В половине октября (или раньше немного), среди темной, грязной и дождливой ночи, к нам в деревню приехали три тройки и двойки с жандармскими властями, в сопровождении товарища прокурора Воронцова-Вельяминова, исправника и станового. Окружили наш дом, подняли всю деревню на ноги и произвели у нас обыск. Конечно, семья была насмерть перепугана этим налетом, стоял вой и плач, но начальство было неумолимо. Забрали у меня типографский шрифт, которым я учился тиснению золотом на переплетаемых мною книгах, чему я тоже учился по руководству. Забрали много писем и разных бумаг, и том числе и черновую рукопись моей докладной записки в комитет; забрали и меня самого и на очередной подводе соседа-крестьянина (кстати будь сказано, моего же родного дяди Ивана) повезли между тройками с двумя жандармами на станцию. От невылазной грязи дядина лошадь становилась, а сам он ругал меня нехорошими словами за то, что его среди ночи из-за меня послали с подводой. Что бы я не убежал в темноте, жандармы посадили меня между собой и крепко держали за руки. На станции сдали меня под расписку двум жандармам, а исправник (помнится, Астров) сказал мне на прощанье:
— Прощай, брат, теперь уж в свою деревню не вернешься!
Знакомые железнодорожники злобно смотрели на начальство и жалели меня, вслух выражая мне свое сочувствие.
Я был одет в черной старой шубе с отрепаным подолом, и мои провожатые были очень недовольны мной за мой убогий вид. Во всяком «крамольнике» они привыкли видеть студента или барина, и никак не могли примириться с тем, что меня, такого паршивого мужика, взяли «за политику». «Тут есть какая ни на есть ошибка, — говорили они шепотом от меня, — не может быть, чтобы такое рванье занималось политикой». Не сразу поверили и в Петербурге, что я не подставное лицо, но об этом после.
Глава 41
Камера №255
В Питере провожатые взяли у коменданта третьего жандарма и, с шашками наголо, повели меня по Невскому, в департамент. По дороге из публики несколько раз шутили над жандармами, что поймали и ведут такого оборванца, которого ради надо «очищать дорогу». «Таких городовые в участок водят, а они, ишь ты, туда же, за политику», — выкрикивали им. Жандармы чувствовали свой стыд и еще злее кричали на публику и извозчиков.

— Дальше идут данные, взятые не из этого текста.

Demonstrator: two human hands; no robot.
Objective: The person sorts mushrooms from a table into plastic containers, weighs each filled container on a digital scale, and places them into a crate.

Из департамента, уже с другими жандармами и в «темной карете» меня сейчас же отвезли на Шпалерную, в дом предварительного заключения, и водворили где-то высоко, в камеру 255. Проходя через несколько ворот и дверей, я сразу почувствовал животный страх. Сказочные двенадцать дверей, из которых нет выхода, были налицо и страшили неопытного новичка. А в особенности тот гул от чугунных лестниц и полов, разносившийся по всей тюрьме от шагов часовых, было что-то дикое и страшное в этом гуле, и я не мог привыкнуть к нему. В маленькой каменной клеточке-камере было на первое время безнадежно-грустно. Давило сознание, что вот под одной с тобой крышей сидят тысячи людей, и никто не может не только проявить друг другу свое участие или помощь, но не может и видеть друг друга.
В каменных клеточках замурованы живые люди и должны жить месяцами и годами только сами с собой без всякой связи не только с внешним миром, но и друг с другом, хотя и находятся друг к другу на расстоянии одного аршина. Умри твои отец и мать, жена и дети, провались весь мир и этот город, и ты не будешь об этом знать, и тебя все равно не выпустят отсюда, как заколдованный клад.
Очень, очень трудна в первый месяц такая одиночка! Но человек всю жизнь живет надеждой на лучшее, стал и я здесь жить тем же. На другой день стало отворяться крошечное окошечко в железной двери и мне стали подавать кипяток, обед, ужин. Стали спрашивать: не пойду ли я на прогулку или в церковь, но все таким деревянным и безучастным голосом, от которого бросало в дрожь. Проклятые люди, продажные души, как вы смеете устраивать свое благополучие на крови и слезах ваших братьев?! Как вы смеете живого человека заточать в каменные клетки и мучить нестерпимыми муками одиночества?! Если вы в борьбе за существование не можете обходиться без такого зверства — грош цена вашей цивилизации и культуре! Вы — волки! и ваша культура не делает вас лучшими против ваших родичей.